Day 82: Contemplating how often to weigh myself.
Like most “veteran dieters” (let me be clear I am retired from dieting because they don’t work), I struggled with how often I should weigh myself.
In the past, I became so obsessed and impatient that I was weighing myself every day. The problem with frequent weighing, besides the fact that it’s like watching a pot of water while waiting for it to boil, is that it actually de-motivated me. The reason is that daily progress is tricky.
What I’ve learned is that weight fluctuates from day-to-day somewhere between 3-5 pounds and sometimes up to 7 pounds for (depending on water retention and bowel movements). On the days that I felt bloated or hadn’t had a normal bowel moment, I weight more and it was completely demoralizing and demotivating to see the higher number. But now, because I’m in it for the long haul, I don’t have the urge to weigh myself every day.
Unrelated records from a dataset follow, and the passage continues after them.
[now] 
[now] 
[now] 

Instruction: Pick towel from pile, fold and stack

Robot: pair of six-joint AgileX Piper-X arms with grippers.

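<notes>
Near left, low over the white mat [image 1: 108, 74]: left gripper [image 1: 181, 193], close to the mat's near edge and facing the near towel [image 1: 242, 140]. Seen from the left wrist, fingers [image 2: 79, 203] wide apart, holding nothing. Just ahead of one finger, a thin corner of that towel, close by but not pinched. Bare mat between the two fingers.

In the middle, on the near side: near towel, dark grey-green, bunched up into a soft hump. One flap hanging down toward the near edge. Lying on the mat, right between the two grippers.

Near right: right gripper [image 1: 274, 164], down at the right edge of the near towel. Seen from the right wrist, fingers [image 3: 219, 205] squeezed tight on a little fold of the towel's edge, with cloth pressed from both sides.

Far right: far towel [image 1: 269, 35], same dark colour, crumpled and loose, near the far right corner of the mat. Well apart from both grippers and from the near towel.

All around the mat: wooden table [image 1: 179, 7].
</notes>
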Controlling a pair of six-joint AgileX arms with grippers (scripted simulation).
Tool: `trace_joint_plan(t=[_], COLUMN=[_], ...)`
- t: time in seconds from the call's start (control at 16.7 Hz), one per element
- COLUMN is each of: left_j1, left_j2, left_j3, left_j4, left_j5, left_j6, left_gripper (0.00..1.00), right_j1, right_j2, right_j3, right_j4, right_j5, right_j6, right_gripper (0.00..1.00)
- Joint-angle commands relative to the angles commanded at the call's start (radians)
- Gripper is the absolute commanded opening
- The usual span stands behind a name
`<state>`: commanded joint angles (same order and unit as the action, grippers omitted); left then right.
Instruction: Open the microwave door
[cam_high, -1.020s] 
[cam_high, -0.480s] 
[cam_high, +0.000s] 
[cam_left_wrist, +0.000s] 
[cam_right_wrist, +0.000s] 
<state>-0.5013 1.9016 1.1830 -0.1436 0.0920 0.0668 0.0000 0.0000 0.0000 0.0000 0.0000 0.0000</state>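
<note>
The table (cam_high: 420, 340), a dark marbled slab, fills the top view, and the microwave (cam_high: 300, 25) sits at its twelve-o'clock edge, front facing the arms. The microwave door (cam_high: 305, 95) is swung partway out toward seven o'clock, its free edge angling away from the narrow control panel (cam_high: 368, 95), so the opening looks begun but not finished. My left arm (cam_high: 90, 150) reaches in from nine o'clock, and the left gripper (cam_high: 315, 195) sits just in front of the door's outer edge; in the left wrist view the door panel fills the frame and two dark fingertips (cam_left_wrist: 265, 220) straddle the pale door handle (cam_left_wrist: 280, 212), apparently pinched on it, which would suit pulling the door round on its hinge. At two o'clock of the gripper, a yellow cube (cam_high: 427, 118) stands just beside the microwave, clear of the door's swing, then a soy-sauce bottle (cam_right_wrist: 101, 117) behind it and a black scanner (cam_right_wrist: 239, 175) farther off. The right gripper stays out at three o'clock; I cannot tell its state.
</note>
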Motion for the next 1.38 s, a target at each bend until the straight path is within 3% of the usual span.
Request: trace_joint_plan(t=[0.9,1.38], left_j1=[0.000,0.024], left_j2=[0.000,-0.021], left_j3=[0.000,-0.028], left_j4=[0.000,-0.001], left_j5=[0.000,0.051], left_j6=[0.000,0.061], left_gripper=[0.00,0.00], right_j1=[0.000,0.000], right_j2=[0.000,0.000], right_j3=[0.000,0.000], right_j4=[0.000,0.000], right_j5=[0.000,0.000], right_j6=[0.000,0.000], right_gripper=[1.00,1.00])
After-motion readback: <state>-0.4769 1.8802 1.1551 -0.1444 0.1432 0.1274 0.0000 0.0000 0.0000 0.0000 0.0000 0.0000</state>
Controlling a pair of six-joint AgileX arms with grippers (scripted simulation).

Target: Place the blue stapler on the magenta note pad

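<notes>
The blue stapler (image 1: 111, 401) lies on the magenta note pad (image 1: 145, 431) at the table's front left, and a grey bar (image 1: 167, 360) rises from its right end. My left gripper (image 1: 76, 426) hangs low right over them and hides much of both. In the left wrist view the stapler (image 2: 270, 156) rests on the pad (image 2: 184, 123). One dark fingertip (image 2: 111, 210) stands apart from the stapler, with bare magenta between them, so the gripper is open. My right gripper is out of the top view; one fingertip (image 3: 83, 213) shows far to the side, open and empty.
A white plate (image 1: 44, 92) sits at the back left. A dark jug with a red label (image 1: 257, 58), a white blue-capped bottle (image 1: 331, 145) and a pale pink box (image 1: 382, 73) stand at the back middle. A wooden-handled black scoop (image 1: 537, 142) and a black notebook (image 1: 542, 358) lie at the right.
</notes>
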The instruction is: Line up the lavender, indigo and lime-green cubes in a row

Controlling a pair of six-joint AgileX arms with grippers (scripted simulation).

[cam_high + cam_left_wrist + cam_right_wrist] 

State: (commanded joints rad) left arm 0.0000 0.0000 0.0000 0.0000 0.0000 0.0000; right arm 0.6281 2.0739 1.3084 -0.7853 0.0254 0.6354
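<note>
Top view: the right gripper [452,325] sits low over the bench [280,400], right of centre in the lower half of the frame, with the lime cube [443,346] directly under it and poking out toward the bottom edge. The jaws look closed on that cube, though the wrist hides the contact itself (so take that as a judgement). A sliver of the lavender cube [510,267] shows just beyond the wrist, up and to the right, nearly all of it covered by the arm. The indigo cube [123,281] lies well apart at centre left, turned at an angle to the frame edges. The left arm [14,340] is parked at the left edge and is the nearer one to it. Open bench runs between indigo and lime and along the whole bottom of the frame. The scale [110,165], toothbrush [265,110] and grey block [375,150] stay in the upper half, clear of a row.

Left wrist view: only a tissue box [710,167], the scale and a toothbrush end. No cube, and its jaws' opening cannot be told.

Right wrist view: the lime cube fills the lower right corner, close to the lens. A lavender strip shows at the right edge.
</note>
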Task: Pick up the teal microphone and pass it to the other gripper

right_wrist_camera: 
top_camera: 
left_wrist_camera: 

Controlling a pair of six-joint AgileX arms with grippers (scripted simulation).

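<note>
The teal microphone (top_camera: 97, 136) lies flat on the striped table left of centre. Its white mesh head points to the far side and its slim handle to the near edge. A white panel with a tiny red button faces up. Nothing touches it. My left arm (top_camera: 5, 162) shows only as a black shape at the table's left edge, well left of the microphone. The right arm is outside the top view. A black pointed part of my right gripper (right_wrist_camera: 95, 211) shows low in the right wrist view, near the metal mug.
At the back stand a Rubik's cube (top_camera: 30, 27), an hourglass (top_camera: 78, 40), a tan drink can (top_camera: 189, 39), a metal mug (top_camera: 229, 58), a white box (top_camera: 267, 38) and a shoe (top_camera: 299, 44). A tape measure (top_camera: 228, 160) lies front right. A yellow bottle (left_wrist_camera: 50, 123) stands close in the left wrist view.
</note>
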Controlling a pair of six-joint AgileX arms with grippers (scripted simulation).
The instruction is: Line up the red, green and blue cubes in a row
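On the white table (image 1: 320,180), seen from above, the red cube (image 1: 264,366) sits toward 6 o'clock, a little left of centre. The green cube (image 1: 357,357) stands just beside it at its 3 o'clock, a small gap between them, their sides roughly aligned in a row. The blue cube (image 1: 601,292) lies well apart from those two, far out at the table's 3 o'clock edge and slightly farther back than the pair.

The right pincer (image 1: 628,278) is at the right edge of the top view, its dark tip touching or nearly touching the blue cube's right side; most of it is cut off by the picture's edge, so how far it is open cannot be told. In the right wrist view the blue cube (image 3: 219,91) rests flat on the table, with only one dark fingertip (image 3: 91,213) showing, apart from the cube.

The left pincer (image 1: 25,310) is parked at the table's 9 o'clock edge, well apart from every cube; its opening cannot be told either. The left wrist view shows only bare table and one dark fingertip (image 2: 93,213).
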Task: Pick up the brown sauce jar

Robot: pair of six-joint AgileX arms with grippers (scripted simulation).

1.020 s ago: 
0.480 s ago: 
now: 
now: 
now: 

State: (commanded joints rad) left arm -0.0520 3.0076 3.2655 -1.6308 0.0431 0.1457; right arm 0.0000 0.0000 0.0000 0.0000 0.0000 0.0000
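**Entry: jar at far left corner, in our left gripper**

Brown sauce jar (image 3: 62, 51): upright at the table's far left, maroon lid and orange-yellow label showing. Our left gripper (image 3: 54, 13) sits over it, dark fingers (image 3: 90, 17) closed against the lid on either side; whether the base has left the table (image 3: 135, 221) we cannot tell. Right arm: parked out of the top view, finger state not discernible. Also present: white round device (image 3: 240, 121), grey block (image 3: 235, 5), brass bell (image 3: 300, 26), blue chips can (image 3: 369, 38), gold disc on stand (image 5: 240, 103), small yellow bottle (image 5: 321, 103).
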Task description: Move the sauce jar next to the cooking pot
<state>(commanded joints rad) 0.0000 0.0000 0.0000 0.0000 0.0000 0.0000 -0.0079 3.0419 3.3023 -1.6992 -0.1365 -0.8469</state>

Because I have a track-record of being able to do a lot of damage to my health and body, monthly weighing is too infrequent. Weekly weighing is too frequent, as fluctuations will also be a factor. So, I’ve settled on weighing myself on the 15th of each month and then on last day of the month (twice a calendar month / every two weeks).
I guess I should also mention that my obsession didn’t end with weight in terms of data collection. I have a diary just for fitness, where I was recording 15 data points: date, weight, waist, chest, hips, neck, biceps, upper-thighs, mid-thighs, body fat %, body fat in pounds, blood pressure, pulse, O2 level and notes. Now I have a new data point: glucose... I’ve collected enough data to know within a margin of error of 5% what my waist size is relative to my weight. I also know how my weight effects my blood pressure, how exercise effects my O2 and resting pulse. Okay, yeah, I can be a complete geek about this.